When facing inconsistent ubiquitination assay results, systematic troubleshooting is essential:

  • Enzyme Activity Verification: Conduct thioester loading assays before complex ubiquitination reactions to ensure E2 S is catalytically active.

  • Component Quality Control: Establish quality control measures for all reaction components:

    • Test ubiquitin for proper folding using circular dichroism

    • Verify ATP quality with a luciferase assay

    • Confirm E1 activity with a pyrophosphate release assay

  • Buffer Optimization: Ionic strength, pH, and reducing agent concentration significantly impact ubiquitination reactions:

    • Titrate buffer components across multiple reactions

    • Consider the impact of salt concentration on protein-protein interactions

    • Ensure reducing conditions are maintained throughout the reaction

  • Temperature Control: Maintain consistent temperature during reactions, as enzymatic rates are highly temperature-dependent.

  • Time Course Analysis: Rather than endpoint measurements, conduct time course experiments to capture reaction kinetics and identify optimal sampling points.

  • Detergent Considerations: Low concentrations of non-ionic detergents (0.01-0.05% Triton X-100) can reduce non-specific protein binding to tubes and improve consistency.

  • Detection Method Validation: When using antibody-based detection of ubiquitination, validate antibody specificity and consider alternative detection methods for confirmation.

What are the key considerations for designing CRISPR/Cas9-mediated gene editing experiments targeting endogenous D. willistoni E2 S?

CRISPR/Cas9 targeting of E2 enzymes requires careful experimental design:

  • Guide RNA Selection: E2 enzymes contain highly conserved regions that may create off-target effects.

    • Strategy: Use algorithms that account for genome-wide off-target predictions, prioritizing guides with at least 3-4 mismatches to any other genomic region.

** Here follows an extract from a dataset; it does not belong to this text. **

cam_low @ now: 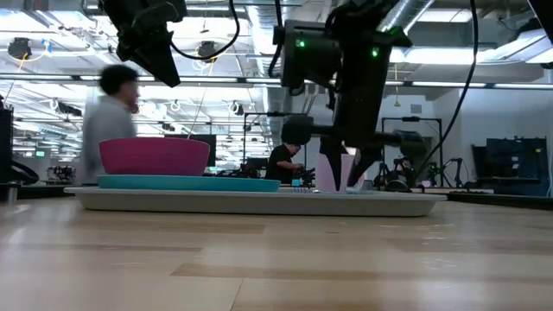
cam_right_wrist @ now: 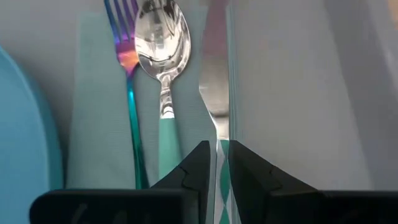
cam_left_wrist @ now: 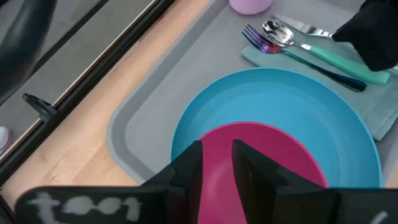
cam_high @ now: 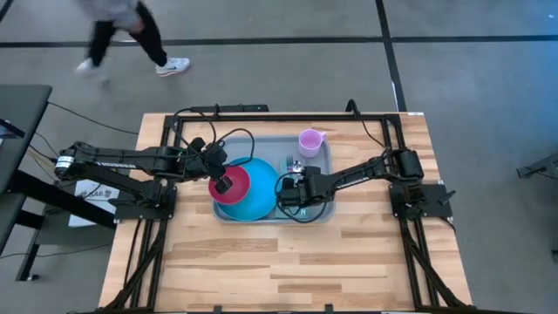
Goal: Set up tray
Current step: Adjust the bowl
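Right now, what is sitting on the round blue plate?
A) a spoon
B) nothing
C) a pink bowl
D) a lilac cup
C: a pink bowl sits on the blue plate, while the lilac cup and the spoon are elsewhere on the tray.

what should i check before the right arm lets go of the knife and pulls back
1. Knife on the napkin, beside the spoon: ok, it lies at the napkin's edge.
2. Right gripper released: cannot tell, its fingers stand close around the knife's teal handle.
3. Fork and spoon undisturbed: ok, they lie side by side and parallel.
4. Plate and pink bowl seated on the tray: ok, bowl on plate, plate inside the rim.
5. Left gripper clear of the right arm: ok, it is over the bowl, apart from the cutlery.
6. Purple cup clear of the retreat path: ok, it stands at the tray's far corner.
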You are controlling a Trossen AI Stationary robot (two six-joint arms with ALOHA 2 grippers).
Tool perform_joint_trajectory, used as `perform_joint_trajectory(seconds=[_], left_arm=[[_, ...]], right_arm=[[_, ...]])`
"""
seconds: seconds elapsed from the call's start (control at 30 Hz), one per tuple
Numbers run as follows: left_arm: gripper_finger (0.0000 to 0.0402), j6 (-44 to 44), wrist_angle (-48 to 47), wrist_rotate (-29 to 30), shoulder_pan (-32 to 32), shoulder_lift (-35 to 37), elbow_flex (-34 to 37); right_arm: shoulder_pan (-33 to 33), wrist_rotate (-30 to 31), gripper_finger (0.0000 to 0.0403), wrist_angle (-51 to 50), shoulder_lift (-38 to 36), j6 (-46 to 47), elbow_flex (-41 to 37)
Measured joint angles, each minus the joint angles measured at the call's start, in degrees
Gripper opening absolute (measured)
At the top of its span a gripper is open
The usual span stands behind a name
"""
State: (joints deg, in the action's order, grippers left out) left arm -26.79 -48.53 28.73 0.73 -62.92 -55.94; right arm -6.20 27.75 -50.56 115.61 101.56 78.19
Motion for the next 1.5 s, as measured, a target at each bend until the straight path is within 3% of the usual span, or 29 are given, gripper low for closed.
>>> perform_joint_trajectory(seconds=[0.47,0.77,1.27,1.5], left_arm=[[0.0077,0.0,0.0,0.0,0.0,0.0,0.0],[0.0077,0.0,0.0,0.0,0.0,0.0,0.0],[0.0077,0.0,0.0,0.0,0.0,0.0,0.0],[0.0077,0.0,0.0,0.0,0.0,0.0,0.0]], right_arm=[[0.2,-0.4,0.0072,4.5,-0.4,-1.1,-2.8],[-0.6,3.2,0.0072,4.6,-2.2,-2.2,-2.7],[-5.4,5.8,0.0072,-2.2,-5.8,-2.2,-2.7],[-11.3,13.9,0.0072,-7.3,-12.2,-2.1,-2.7]])
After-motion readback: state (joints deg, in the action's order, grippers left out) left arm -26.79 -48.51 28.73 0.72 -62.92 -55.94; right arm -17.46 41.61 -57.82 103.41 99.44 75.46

    • Validation: Sequence verify multiple potential off-target sites after editing.

  • Functional Domain Preservation: The catalytic cysteine and surrounding residues are critical for function.

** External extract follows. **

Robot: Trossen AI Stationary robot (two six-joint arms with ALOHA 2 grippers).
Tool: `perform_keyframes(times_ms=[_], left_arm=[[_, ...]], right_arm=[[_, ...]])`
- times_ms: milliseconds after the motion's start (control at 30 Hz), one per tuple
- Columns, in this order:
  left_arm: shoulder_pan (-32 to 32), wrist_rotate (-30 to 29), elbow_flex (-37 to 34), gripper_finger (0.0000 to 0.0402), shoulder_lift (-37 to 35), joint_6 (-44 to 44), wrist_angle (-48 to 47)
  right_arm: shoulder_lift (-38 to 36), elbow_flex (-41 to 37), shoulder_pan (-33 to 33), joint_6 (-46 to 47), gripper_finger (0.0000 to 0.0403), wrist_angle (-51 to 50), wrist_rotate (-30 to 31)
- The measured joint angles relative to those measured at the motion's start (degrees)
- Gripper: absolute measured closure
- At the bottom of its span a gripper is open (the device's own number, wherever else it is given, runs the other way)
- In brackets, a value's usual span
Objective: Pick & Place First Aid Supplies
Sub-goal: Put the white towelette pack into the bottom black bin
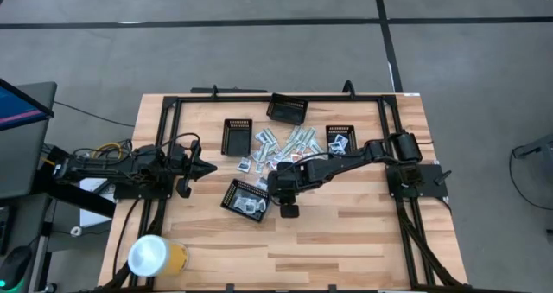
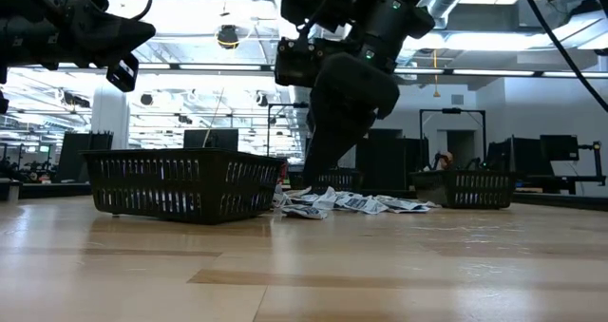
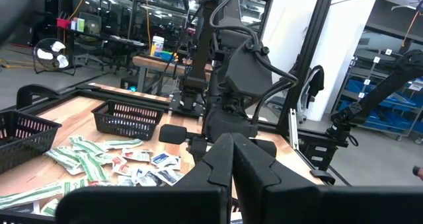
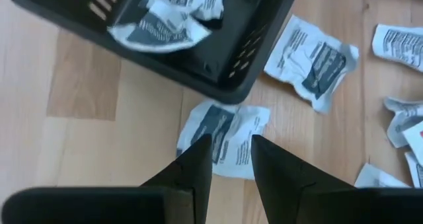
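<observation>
The first aid supplies (image 1: pixel 281 150) lie in a loose heap of white sachets and green-white strips at the table's middle. One white sachet with a dark print (image 4: pixel 225 128) lies flat on the wood beside a corner of the near black mesh tray (image 1: pixel 244 200), which holds a few packets (image 4: pixel 158 22). My right gripper (image 4: pixel 230 139) slants down over that sachet. It is open, with one fingertip over each side of the sachet's near edge. My left gripper (image 1: pixel 207 168) waits shut above the table's left side, pointing toward the middle. My right gripper comes at the lone sachet's near edge (image 4: pixel 228 159) slanting down from the table's right. The sachet lies flat on the wood. I cannot tell whether the fingertips (image 4: pixel 201 151) touch it.
Three more black mesh trays stand behind the heap: left (image 1: pixel 236 137), far (image 1: pixel 288 109) and right (image 1: pixel 340 140). A white and yellow cup (image 1: pixel 157 257) sits at the near left corner. Black frame rails (image 1: pixel 173 111) border the table. Bare wood lies toward the near edge.
</observation>
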Motion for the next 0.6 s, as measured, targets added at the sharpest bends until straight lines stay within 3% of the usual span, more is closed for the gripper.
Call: perform_keyframes(times_ms=[600], left_arm=[[-0.1, 0.0, 0.0, 0.0394, 0.0, 0.0, 0.3]], right_arm=[[3.9, 0.1, -0.6, 4.4, 0.0303, 2.8, -0.2]])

    • Strategy: Design edits that avoid disrupting the catalytic core; target less conserved regions for insertions or modifications.

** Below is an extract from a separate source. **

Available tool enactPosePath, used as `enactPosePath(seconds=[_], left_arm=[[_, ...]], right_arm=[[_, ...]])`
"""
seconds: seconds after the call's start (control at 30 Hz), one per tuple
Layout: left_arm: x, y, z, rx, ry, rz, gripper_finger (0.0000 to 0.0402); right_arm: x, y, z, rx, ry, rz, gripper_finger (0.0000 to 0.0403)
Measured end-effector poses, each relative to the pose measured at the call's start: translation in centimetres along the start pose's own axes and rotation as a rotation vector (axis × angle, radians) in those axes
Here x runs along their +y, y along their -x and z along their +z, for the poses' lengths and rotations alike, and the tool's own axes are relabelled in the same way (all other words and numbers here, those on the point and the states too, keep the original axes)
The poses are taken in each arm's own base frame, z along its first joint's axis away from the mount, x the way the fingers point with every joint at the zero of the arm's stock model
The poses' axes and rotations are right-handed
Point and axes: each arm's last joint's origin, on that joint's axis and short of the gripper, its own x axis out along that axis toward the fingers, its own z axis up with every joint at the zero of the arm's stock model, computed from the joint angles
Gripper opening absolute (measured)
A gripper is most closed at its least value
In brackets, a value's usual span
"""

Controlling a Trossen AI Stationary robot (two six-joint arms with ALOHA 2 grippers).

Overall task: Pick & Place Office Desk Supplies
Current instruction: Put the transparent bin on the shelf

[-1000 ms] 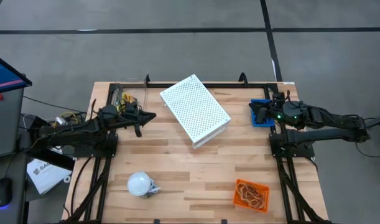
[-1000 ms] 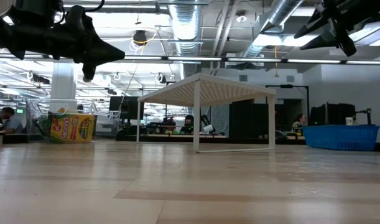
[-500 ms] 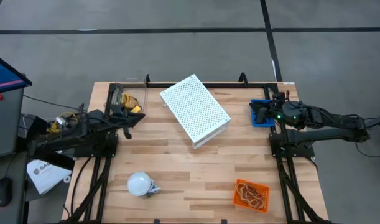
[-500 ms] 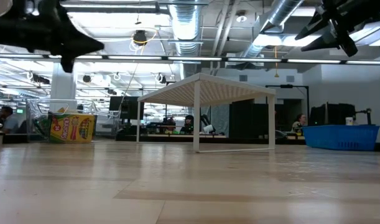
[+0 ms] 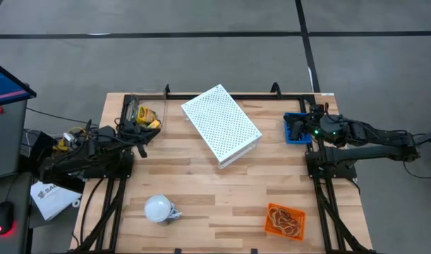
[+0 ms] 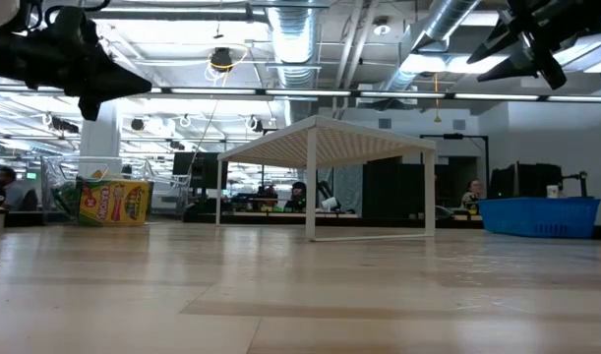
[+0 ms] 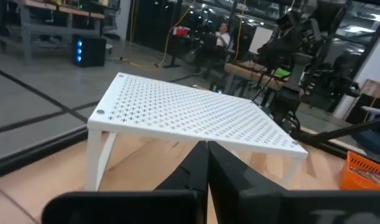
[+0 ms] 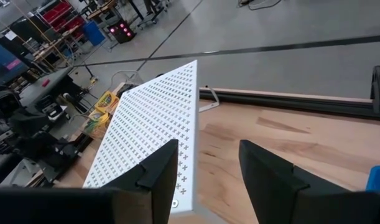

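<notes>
A yellow-and-green crayon box [image 5: 143, 113] [image 6: 113, 202] [image 8: 106, 101] stands at the table's far left, just beyond my left gripper [image 5: 143, 135] [image 6: 133, 84] [image 7: 207, 167]. That gripper is shut on nothing, level and raised above the table. Tan rubber-band loops [image 5: 284, 220] lie in an orange tray [image 5: 270, 224] [image 7: 364, 171] at the near right. My right gripper [image 5: 297, 128] [image 8: 205, 163] hangs open and empty high over a blue bin [image 5: 291, 134] [image 6: 536, 214] at the far right.
A big white perforated box [image 5: 221, 125] [image 6: 325, 172] [image 7: 190, 112] [image 8: 152, 130] stands on its legs at the table's far middle, between the two arms. A white bulb-like object [image 5: 159, 209] lies near the front left. Bare wood lies across the middle and front.
My left gripper has drawn back toward the table's left edge, away from the white perforated box, keeping its height above the table. My right arm has kept still.
</notes>
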Motion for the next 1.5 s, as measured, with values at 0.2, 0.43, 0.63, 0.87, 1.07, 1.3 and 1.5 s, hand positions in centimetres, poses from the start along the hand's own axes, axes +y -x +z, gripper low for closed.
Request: enactPosePath(seconds=[0.2,0.43,0.63,0.87,1.07,1.3,1.5], left_arm=[[0.1,0.0,-0.2,0.011,-0.050,0.035,0.0000],[0.4,-0.1,-0.7,0.058,0.014,0.109,0.0000],[0.4,-0.6,-0.9,0.096,0.084,0.107,0.0000],[0.4,-1.2,-1.4,0.161,0.070,0.127,0.0000],[0.4,-1.6,-1.8,0.212,0.059,0.143,0.0000],[0.5,-2.1,-2.3,0.266,0.047,0.160,0.0000],[0.5,-2.3,-2.6,0.304,0.038,0.172,0.0000]], right_arm=[[0.0,0.0,0.0,-0.003,0.003,0.002,0.0167],[0.1,0.0,0.1,-0.012,0.051,0.010,0.0167],[-0.3,0.3,0.3,-0.050,0.167,-0.038,0.0166],[-1.5,2.6,1.2,-0.126,0.209,0.077,0.0172],[-2.7,3.1,-0.8,-0.127,0.194,0.323,0.0173],[-3.7,1.6,-4.9,-0.156,0.211,0.545,0.0173],[-2.8,1.1,-6.4,-0.189,0.284,0.762,0.0173]])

    • Validation: Confirm enzyme activity after editing using activity assays.

  • Phenotypic Consequences: E2 enzymes often have essential functions.

    • Strategy: Consider conditional approaches (tissue-specific or inducible systems) rather than complete knockouts, which may be lethal.

    • Validation: Assess developmental timing and viability in edited lines.

  • Redundancy Considerations: Multiple E2 enzymes may have overlapping functions.

    • Strategy: Consider multiplex editing to target functionally redundant E2 enzymes simultaneously.

    • Validation: Perform complementation studies with related E2 enzymes.

  • Editing Efficiency Verification: Confirm successful editing at the genomic, transcript, and protein levels.

    • Strategy: Design PCR primers for genomic verification, RT-PCR for transcript analysis, and develop specific antibodies or tagged constructs for protein detection.

    • Validation: Sequence the edited region and quantify editing efficiency.